Not signed in (Sign In)
Vanilla 1.1.4 is a product of Lussumo. More Information: Documentation, Community Support.
-
- CommentAuthorbill
- CommentTimeMay 8th 2007 edited
Grieth,
I've created a basic translator for AustLII (http://www.austlii.edu.au/) that you can build upon.
Step 1: Download and install Zotero's Scaffold Utility here:
http://dev.zotero.org/docs/scaffold
Step 2: Fill out the "Metadata" tab something like this:
http://mckinney.sw.googlepages.com/scaffold-metadata.png
Step 3: Cut and paste code below into the "Detect Code" tab like this:
http://mckinney.sw.googlepages.com/scaffold-detect-code.png
Step 4: Cut and past code below into the "Code" tab like this:
http://mckinney.sw.googlepages.com/scaffold-code.png
Step 5: Click the "Save to Database" icon on the toolbar (second from left).

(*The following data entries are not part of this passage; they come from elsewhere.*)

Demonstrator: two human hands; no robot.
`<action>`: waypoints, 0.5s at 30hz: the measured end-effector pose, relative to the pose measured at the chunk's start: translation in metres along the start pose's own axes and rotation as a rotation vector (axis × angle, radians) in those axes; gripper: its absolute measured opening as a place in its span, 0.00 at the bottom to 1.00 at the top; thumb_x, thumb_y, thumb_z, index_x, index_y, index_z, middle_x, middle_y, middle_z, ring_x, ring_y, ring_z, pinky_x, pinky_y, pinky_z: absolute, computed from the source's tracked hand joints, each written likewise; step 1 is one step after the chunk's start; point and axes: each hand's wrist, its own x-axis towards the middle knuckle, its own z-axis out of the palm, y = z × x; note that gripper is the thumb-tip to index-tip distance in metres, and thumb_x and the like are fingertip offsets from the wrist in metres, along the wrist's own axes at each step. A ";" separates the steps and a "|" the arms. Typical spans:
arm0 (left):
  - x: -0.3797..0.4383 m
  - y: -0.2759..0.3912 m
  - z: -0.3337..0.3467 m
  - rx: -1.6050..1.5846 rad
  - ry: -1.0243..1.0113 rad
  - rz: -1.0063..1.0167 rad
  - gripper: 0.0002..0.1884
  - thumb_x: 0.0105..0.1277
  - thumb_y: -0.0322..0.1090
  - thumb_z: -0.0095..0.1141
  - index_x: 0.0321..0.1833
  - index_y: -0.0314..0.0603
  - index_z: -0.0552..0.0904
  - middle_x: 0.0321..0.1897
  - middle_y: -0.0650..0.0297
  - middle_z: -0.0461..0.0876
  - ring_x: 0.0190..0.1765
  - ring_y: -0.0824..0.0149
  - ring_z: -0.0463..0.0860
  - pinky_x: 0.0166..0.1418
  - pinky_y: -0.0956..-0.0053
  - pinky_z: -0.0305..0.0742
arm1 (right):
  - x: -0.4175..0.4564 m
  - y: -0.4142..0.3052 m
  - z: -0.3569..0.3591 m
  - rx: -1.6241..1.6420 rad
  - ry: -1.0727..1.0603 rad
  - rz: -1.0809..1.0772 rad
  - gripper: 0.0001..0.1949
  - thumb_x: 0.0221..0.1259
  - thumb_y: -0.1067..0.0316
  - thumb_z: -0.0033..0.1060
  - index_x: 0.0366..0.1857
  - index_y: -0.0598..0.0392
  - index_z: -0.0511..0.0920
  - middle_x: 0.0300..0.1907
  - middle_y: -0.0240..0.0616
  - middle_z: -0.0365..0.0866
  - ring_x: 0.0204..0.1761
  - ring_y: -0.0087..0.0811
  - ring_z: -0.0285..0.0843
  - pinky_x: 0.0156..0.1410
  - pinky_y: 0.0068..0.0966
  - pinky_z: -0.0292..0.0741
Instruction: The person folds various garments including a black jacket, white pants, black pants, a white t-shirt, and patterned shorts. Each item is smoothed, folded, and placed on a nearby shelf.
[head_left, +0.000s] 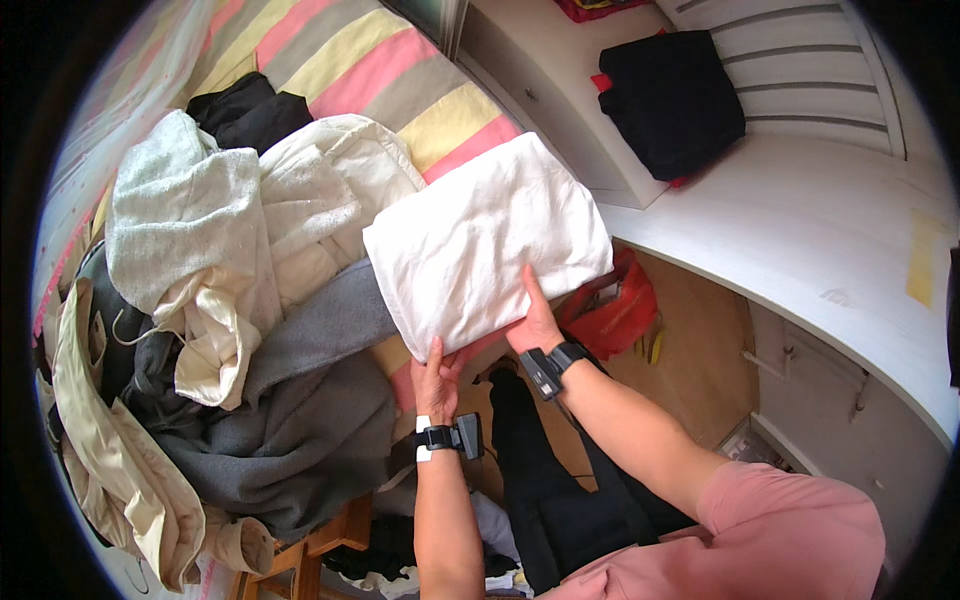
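Observation:
A folded white cloth garment (487, 240) is held out between my two hands, above the edge of a striped bed. My left hand (437, 381) grips its near left corner, thumb on top and fingers underneath. Farther right, my right hand (536, 319) holds the near edge, its thumb on top and its fingers hidden below. Left of the folded piece lie a pale textured garment (191, 217), a cream garment (367, 150) and a dark grey garment (300, 427), heaped together. A beige garment (124, 480) hangs at the far left of the heap.
The bed has a striped cover (375, 60); a black garment (251, 112) lies on it. A folded black garment (671, 101) rests on the white desk (810, 202) at right. Below stands a red bag (619, 315) on the floor. A wooden stool (345, 529) is at lower left.

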 end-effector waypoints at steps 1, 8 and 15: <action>0.002 -0.001 0.004 -0.012 0.018 -0.061 0.30 0.78 0.40 0.65 0.78 0.44 0.70 0.70 0.58 0.79 0.69 0.57 0.80 0.72 0.52 0.76 | 0.002 -0.003 0.005 -0.001 0.013 0.011 0.36 0.75 0.46 0.67 0.79 0.54 0.67 0.78 0.39 0.71 0.77 0.40 0.67 0.82 0.43 0.63; -0.059 -0.010 0.042 -0.110 -0.353 -0.099 0.23 0.84 0.41 0.53 0.75 0.38 0.70 0.70 0.50 0.79 0.70 0.52 0.82 0.72 0.51 0.79 | -0.042 -0.085 0.068 -0.399 0.093 -0.465 0.27 0.75 0.64 0.68 0.71 0.67 0.73 0.69 0.43 0.79 0.66 0.36 0.78 0.72 0.33 0.76; -0.097 -0.010 0.054 -0.064 -0.357 -0.101 0.24 0.86 0.44 0.49 0.76 0.38 0.68 0.63 0.48 0.82 0.65 0.53 0.84 0.71 0.55 0.80 | 0.011 -0.269 0.130 -0.474 -0.040 -0.376 0.28 0.73 0.50 0.70 0.68 0.58 0.77 0.63 0.42 0.85 0.62 0.42 0.84 0.68 0.44 0.81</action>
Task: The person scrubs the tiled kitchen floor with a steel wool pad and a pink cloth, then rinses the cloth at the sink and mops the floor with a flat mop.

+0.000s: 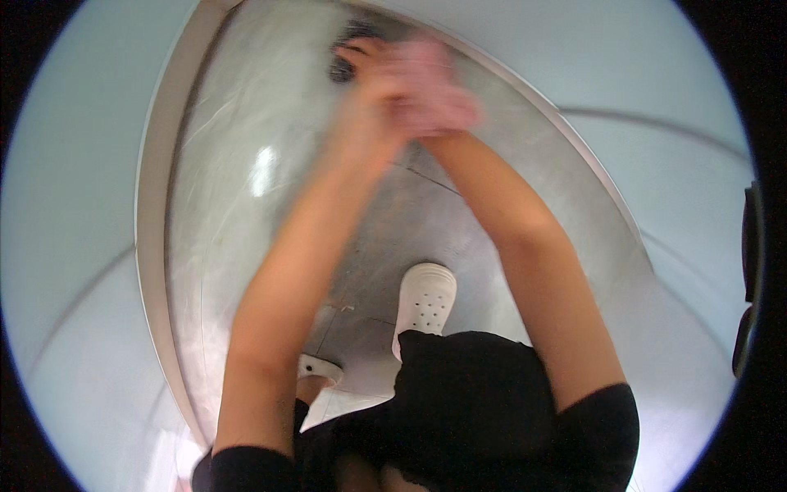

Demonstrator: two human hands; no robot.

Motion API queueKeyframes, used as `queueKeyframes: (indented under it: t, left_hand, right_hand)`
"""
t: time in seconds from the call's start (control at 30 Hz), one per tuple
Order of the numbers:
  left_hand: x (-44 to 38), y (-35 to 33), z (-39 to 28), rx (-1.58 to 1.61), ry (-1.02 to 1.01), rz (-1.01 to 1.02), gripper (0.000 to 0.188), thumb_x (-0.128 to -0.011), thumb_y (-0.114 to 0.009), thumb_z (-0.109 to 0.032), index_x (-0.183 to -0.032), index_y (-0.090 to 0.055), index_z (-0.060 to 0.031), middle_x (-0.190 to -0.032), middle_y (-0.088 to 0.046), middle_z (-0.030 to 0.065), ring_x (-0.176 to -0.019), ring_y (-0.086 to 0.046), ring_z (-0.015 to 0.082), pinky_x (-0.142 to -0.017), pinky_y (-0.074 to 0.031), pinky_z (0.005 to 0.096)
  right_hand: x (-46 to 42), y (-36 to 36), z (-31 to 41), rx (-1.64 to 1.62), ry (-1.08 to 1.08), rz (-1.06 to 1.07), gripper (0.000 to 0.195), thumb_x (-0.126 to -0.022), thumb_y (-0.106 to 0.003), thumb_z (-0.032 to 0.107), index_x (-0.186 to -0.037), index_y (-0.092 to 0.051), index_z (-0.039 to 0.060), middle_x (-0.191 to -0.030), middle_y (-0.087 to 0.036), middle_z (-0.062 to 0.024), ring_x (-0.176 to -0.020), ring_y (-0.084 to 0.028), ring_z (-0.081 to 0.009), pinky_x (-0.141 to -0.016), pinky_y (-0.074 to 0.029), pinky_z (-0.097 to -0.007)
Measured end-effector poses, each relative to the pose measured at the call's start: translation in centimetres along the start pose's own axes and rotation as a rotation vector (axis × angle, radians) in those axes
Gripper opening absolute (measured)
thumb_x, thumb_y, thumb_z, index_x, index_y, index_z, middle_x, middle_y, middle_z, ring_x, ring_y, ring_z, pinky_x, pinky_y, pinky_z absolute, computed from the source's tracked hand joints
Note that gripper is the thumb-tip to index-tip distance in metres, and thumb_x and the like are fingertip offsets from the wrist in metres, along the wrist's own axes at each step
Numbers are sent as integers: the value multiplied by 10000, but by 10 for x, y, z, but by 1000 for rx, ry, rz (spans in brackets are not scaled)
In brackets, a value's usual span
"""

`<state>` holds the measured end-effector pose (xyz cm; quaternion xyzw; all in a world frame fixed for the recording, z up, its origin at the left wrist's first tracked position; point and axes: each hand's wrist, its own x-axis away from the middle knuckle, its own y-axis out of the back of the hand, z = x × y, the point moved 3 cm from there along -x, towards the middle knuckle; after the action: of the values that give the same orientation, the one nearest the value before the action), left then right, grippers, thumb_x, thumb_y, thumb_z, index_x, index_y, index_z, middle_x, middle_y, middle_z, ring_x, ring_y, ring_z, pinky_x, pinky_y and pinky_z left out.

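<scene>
Both arms reach forward and meet near the top of the view, where motion blurs them. A pink cloth [433, 86] covers most of my right hand [455, 117], so its fingers are hidden. My left hand [375, 67] is against the cloth's left side, with some fingers spread to the left; whether it grips the cloth is unclear. Just beyond those fingers is a dark, blurred object [342, 69] that I cannot identify.
Pale walls with a beige baseboard [152, 215] on the left and another baseboard [590, 147] on the right border a shiny grey tiled floor [215, 246]. A white perforated clog [428, 295] and another white shoe [323, 369] are below.
</scene>
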<state>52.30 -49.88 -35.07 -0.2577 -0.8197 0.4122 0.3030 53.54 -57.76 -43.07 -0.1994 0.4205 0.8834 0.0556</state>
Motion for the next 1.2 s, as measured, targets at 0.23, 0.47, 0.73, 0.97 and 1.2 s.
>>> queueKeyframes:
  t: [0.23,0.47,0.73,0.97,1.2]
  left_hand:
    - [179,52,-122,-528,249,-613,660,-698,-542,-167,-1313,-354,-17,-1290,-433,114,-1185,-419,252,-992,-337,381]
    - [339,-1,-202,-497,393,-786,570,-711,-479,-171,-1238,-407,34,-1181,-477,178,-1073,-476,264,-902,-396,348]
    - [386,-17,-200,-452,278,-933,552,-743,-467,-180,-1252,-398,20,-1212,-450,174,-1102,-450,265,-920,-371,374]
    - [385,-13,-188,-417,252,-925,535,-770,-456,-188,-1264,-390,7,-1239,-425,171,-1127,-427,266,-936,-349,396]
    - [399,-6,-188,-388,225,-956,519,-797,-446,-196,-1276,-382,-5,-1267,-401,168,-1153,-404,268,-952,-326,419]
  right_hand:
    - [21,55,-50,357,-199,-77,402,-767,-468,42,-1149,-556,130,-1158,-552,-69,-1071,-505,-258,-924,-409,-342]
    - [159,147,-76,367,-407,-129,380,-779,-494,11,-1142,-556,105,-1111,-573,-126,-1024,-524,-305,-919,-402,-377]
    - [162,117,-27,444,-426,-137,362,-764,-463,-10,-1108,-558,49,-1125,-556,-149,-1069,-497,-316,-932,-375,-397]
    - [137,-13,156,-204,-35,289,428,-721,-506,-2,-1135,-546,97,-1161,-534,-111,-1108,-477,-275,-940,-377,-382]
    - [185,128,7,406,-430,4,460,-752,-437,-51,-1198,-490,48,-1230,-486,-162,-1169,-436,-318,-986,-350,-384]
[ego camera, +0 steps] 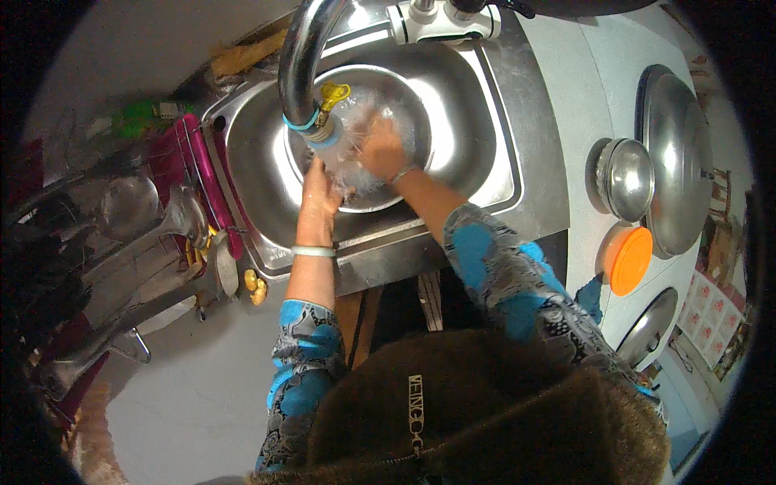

Step 6: Test some AustLII cases.
Good luck!
--bill
============== translator code =================
function detectWeb(doc, url) {
var namespace = doc.documentElement.namespaceURI;
var nsResolver = namespace ? function(prefix) {
if (prefix == 'x') return namespace; else return null;
} : null;
var austliiRegexp = /^http:\/\/www\.austlii\.edu\.au\/au\/cases\/.+/
if(austliiRegexp.test(url)) {
return "book";
} else {
var aTags = doc.getElementsByTagName("a");
for(var i=0; i<aTags.length; i++) {
if(austliiRegexp.test(aTags[i].href)) {
return "multiple";
}
}
}
}
function scrape(doc) {
var namespace = doc.documentElement.namespaceURI;
var nsResolver = namespace ? function(prefix) {
if (prefix == 'x') return namespace; else return null;
} : null;
var courtArray = new Array();
courtArray ['FCAFC'] = 'Federal Court of Australia - Full Court (FCAFC)';
courtArray ['FCA'] = 'Federal Court of Australia (FCA)';
courtArray ['FamCA'] = 'Family Court of Australia (FamCA)';
courtArray ['FMCA'] = 'Federal Magistrates Court of Australia (FMCA)';
var newItem = new Zotero.Item("case");
newItem.title = doc.title;
newItem.url = doc.location.href;
var titleRegexp = /^(.+)\s+\[(\d+)\]\s+(\w+)\s(\d+)\s+\((\d+)\s+(\w+)\s+(\d+)\)/
var titleMatch = titleRegexp .exec(doc.title);
if (titleMatch ) {
newItem.caseName = titleMatch[1] + " [" + titleMatch[2] + "] " + titleMatch[3] + " " + titleMatch[4];
newItem.dateDecided = titleMatch[7] + " " + titleMatch[6] + " " + titleMatch[5];
if (courtArray[titleMatch[3]]) {
newItem.court = courtArray[titleMatch[3]];
} else {
newItem.court = titleMatch[3];
}
} else {
newItem.caseName = doc.title;
newItem.dateDecided = "not found";
}
newItem.complete();
}
function doWeb(doc, url) {
var austliiRegexp = /^http:\/\/www\.austlii\.edu\.au\/au\/cases\/.+/
if(austliiRegexp.test(url)) {
scrape(doc);
} else {
var items = Zotero.Utilities.getItemArray(doc, doc, austliiRegexp);
items = Zotero.selectItems(items);
if(!items) {
return true;
}
var urls = new Array();
for(var i in items) {
urls.push(i);
}
Zotero.Utilities.processDocuments(urls, scrape, function() { Zotero.done(); });
Zotero.wait();
}
} -
- CommentAuthorgrieth
- CommentTimeMay 11th 2007
Thanks Bill. this looks fantastic. I will start trying to get on top of it. -
- CommentAuthorsean
- CommentTimeMay 11th 2007
Bill,
If you are satisfied with this translator, we would be pleased to roll it out into the general Zotero distribution. Please let us know whether it's ready. -
- CommentAuthorbill
- CommentTimeMay 11th 2007
Sean,
Lets wait and see what Grieth has to say or add, seeing as he's an Aussie. I did some basic testing but nothing extensive. The AustLII resource he pointed us to is pretty amazing and a perfect candidate for Zotero. I might also want to try my hand at writing a translator for the legislative resources there.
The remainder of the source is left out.